Clean Architecture and Design
“Uncle” Bob Martin’s talk at the 2013 Norwegian Developers Conference, entitled “Clean Architecture and Design,” completely changed the way I think about software architecture. In short, good architecture is less about the decisions you make and more about the decisions you defer making.
Martin relates how when he asks his consulting clients to describe their architecture, more often than not they describe a set of tools. I’ll admit to this. Ask me about the architecture of a project and I might describe the Rails core, PostgreSQL data store, with memcache for in-memory storage, all served by Puma and fronted by Nginx. Martin argues, and I have to agree now, that this is entirely backwards.
Your architecture, he argues, is the business logic, the use cases, of your program. Not only is it not the tools you use to implement those use cases, but the purpose of a good architecture is to defer choosing those tools for as long as possible.
The purpose of a good architecture is to defer decisions, delay decisions. The job of an architect is not to make decisions, the job of an architect is to build a structure that allows decisions to be delayed as long as possible. Why? Because when you delay a decision, you have more information when it comes time to make it.

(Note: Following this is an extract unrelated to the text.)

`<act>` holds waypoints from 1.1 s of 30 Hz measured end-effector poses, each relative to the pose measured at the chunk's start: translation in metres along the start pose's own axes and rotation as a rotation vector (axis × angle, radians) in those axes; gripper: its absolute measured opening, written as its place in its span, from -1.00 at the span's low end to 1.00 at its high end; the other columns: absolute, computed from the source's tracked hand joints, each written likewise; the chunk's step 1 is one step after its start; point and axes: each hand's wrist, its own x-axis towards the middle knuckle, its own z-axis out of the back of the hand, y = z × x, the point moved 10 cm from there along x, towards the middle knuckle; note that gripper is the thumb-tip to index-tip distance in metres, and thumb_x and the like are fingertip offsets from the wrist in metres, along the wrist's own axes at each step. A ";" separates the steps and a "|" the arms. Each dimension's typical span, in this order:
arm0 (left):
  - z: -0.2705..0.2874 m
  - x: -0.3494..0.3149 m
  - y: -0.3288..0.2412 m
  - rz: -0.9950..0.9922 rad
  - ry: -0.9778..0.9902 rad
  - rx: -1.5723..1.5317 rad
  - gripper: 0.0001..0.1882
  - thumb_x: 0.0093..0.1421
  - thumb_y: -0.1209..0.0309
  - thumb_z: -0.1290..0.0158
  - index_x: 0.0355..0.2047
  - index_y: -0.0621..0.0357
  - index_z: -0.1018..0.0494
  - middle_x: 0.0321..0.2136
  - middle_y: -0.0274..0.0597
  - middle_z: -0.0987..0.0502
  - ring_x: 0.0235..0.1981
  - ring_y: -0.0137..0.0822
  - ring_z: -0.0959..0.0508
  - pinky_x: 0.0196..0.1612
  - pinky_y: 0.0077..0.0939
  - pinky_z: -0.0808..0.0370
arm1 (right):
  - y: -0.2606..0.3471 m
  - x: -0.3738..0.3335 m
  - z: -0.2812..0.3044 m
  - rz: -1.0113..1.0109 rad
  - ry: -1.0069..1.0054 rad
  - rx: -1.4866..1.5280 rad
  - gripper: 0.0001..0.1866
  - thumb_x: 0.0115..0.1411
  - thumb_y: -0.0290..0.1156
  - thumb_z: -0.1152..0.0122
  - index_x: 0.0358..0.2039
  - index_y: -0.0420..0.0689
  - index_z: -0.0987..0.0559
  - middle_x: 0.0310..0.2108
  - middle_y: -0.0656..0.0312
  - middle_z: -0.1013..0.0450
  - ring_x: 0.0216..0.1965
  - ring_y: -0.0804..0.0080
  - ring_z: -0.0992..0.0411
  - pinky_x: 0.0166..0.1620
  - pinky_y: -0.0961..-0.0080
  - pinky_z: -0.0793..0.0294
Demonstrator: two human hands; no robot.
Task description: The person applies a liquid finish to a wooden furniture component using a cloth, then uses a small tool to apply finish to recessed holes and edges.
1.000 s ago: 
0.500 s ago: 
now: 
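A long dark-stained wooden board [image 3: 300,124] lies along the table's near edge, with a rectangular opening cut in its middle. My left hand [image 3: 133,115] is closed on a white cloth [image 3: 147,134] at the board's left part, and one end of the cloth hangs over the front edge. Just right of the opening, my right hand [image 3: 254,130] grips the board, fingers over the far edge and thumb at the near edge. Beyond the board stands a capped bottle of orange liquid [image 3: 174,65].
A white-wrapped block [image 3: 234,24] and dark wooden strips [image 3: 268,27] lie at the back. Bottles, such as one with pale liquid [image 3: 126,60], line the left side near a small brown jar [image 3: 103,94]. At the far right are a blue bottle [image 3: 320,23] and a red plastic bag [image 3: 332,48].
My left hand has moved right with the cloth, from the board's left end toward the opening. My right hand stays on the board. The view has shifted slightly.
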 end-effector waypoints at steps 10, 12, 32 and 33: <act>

I’ll admit to often starting projects like a kid in a toy store: “Ooh, I want Rails, and the latest version! And I bet MongoDB will be a good fit, give me that too. And I’ll probably need a persistent key-value store so let’s take Redis off the shelf…” All before writing a single line of code. And often the first lines of code I write will have nothing to do with the particulars of the project, but with getting all the moving parts working together and that vaunted “Hello world” up on the screen. Uncle Bob disapproves:
How many of you have ever had an iteration zero where the purpose of that iteration zero was to get all the framework crap working…paying absolutely no attention to the use cases? That is not the appropriate thing to do in an iteration zero. In an iteration zero the kind of tools you want to get working are the source code control system…what language you’re going to use…and you ought to be thinking about how you are going to defer all those other decisions. How are you going to construct a system that allows you to delay, as long as possible, all those other decisions. A good architect maximizes the number of decisions not made.

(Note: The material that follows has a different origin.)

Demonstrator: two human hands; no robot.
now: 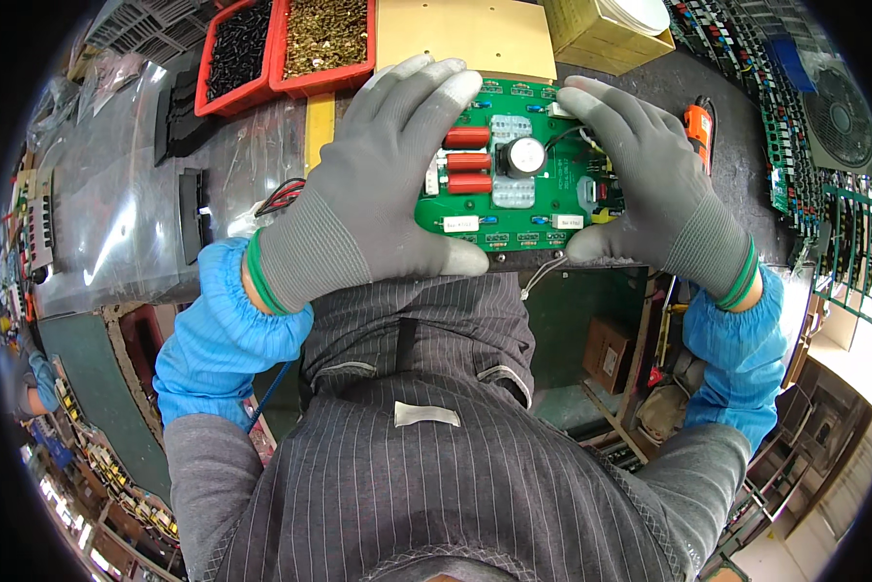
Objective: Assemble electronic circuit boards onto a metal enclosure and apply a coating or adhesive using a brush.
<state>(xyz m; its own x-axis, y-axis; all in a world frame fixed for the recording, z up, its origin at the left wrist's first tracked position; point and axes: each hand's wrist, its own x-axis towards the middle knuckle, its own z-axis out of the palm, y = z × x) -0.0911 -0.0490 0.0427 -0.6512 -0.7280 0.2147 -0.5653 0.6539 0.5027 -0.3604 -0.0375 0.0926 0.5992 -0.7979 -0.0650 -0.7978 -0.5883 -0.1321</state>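
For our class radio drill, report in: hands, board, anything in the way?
Left hand grips green circuit board at its left side, right hand at its right. Component side up. Orange tool beyond right hand, clear of board.

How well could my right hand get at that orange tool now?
Probably yes: the orange tool lies beside the right hand, nothing visibly between them, though that hand is on the green board.

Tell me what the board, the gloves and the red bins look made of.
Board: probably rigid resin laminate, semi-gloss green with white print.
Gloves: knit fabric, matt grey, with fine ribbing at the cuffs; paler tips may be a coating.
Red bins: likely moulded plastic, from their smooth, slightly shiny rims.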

So we should defer implementation decisions as long as possible to maximize the amount of knowledge we have when we finally do have to make a choice. But there are some other major benefits. Martin shares the telling story of how, when developing FitNesse, his team deferred the decision of which database to use for years: so long, in fact, that by the time the project was finished they realized they didn’t need one! Consider the time, effort, and complexity saved in such a case.

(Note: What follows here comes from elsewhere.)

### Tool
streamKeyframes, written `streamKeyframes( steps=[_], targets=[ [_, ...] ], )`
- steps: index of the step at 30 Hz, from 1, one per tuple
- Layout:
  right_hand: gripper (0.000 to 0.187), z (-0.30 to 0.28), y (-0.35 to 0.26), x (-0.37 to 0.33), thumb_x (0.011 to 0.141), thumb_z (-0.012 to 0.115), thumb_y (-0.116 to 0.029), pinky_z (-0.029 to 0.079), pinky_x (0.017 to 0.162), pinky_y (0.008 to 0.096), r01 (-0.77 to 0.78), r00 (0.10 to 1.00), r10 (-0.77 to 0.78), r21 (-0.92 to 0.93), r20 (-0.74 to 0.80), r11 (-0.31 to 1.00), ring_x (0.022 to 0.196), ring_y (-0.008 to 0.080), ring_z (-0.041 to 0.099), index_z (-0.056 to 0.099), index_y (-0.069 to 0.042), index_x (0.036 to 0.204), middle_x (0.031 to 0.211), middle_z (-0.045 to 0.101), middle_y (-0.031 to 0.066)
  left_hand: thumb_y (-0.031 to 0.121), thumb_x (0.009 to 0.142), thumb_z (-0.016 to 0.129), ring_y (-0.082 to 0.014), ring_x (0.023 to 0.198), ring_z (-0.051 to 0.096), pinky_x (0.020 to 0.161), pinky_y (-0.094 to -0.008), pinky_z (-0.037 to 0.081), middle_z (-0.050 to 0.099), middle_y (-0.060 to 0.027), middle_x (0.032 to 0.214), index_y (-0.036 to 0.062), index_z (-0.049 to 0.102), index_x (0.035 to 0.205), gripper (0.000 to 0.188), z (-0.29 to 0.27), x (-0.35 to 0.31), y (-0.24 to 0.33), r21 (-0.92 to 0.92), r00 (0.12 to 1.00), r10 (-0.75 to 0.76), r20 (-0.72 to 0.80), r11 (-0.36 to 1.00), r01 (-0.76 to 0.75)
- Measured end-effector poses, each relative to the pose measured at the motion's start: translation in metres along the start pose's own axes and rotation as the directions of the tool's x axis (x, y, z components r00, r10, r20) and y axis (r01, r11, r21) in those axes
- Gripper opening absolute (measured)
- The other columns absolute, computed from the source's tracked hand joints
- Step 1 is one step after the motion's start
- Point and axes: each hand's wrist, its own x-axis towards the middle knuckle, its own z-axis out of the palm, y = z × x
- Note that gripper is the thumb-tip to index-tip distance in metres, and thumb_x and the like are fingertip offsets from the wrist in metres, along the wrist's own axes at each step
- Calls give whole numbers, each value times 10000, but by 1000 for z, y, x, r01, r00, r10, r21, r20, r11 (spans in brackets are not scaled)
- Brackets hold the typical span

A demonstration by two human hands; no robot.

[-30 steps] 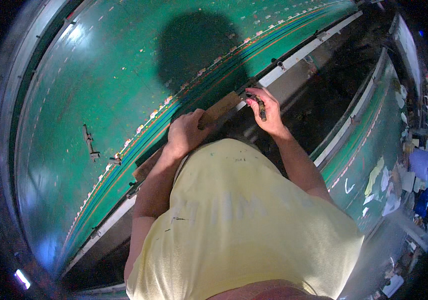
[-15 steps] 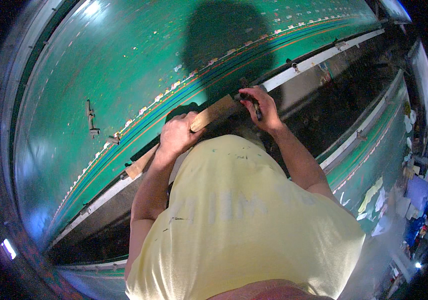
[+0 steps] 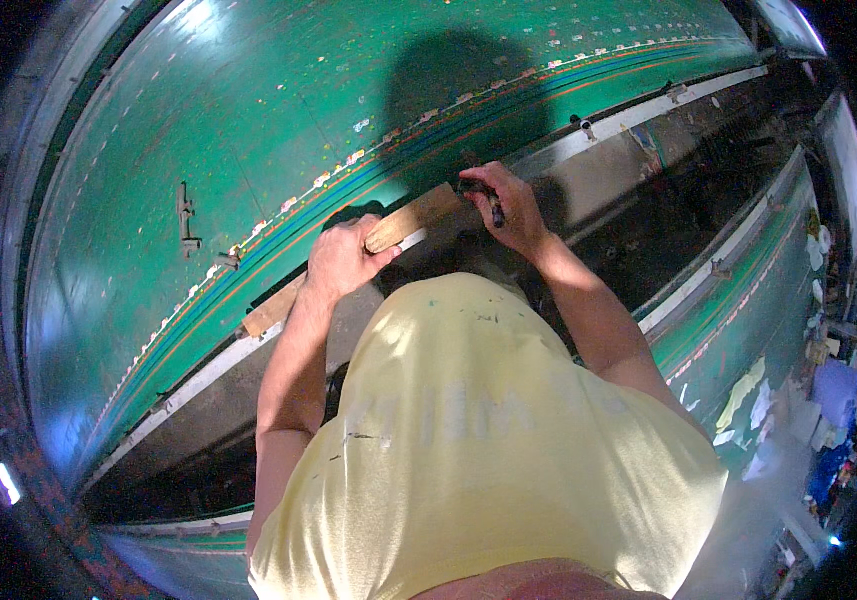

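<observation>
1. While the wooden bar (image 3: 414, 218) is kept in place by the left hand (image 3: 342, 260), the right hand (image 3: 511, 210) has been brought slightly left over the past half-second, and a short white strip (image 3: 413, 240) is now exposed along the bar's near side.
2. By this small shift, handling appears to be only adjusted: both holds are kept, and nothing has been released.
3. The bar is slanted from near left to far right, between the hands, at the near border of the green sheet (image 3: 279, 140).
4. Its left end is gripped by the left hand, with the thumb on the near side and the fingers curled over.
5. A small dark tool (image 3: 497, 211) is pinched between the right thumb and fingers just beside the bar's right end; whether they touch cannot be told.
6. Both forearms are reached forward, elbows bent.
</observation>
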Motion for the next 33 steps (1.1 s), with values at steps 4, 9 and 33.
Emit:
streamKeyframes(
  steps=[4,9,33],
  targets=[
    [388,3,1,-6,943,695,96,619,920,433,26,999,-27,-22,-29,999,1053,361,765,688,-40,1306,1130,724,192,497,889,877,-413,927,790,815,-537,624,807,-181,946,159,753,1255,513,0,0,3,-30,1000,-4,-12,1000,3],
    [386,8,10,-5,923,729,15,610,941,478,-24,1000,25,69,-10,997,1089,424,738,698,-72,1299,1191,736,197,512,875,889,-403,933,787,817,-531,615,807,-165,938,163,762,1227,512,0,0,2,-43,1000,-24,-11,999,24],
    [359,11,18,-1,930,737,49,620,919,445,67,998,-67,34,10,997,1085,374,756,707,-63,1269,1165,731,166,475,864,919,-384,926,792,822,-503,615,809,-172,963,152,775,1224,504,0,2,-1,-62,1000,-23,-21,998,22]
  ],
)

Bob then goes on to share another impressive benefit of building this way: fast tests. His team’s approach to FitNesse was to do as much as possible with as little as possible. Since their tests for the first phase of functionality had no database or even saving mechanism to rely on, they’re incredibly fast because they operate only in memory. By delaying the addition of more moving parts to the system as long as possible, you ensure that the maximum amount of what you build is as lean as possible, making it easier and faster to test.
I’ve begun thinking of how to take this sort of approach with Rails apps. Since Rails makes a bunch of architectural decisions for you, I think Uncle Bob would approve of starting without Rails and just putting my (non-activerecord, at this point) models in /app/models and writing unit tests for business logic. Only then should I run
rails new .
(in the current directory) and add persistence tests to the models, then going on to write controller and acceptance tests to drive implementation from there.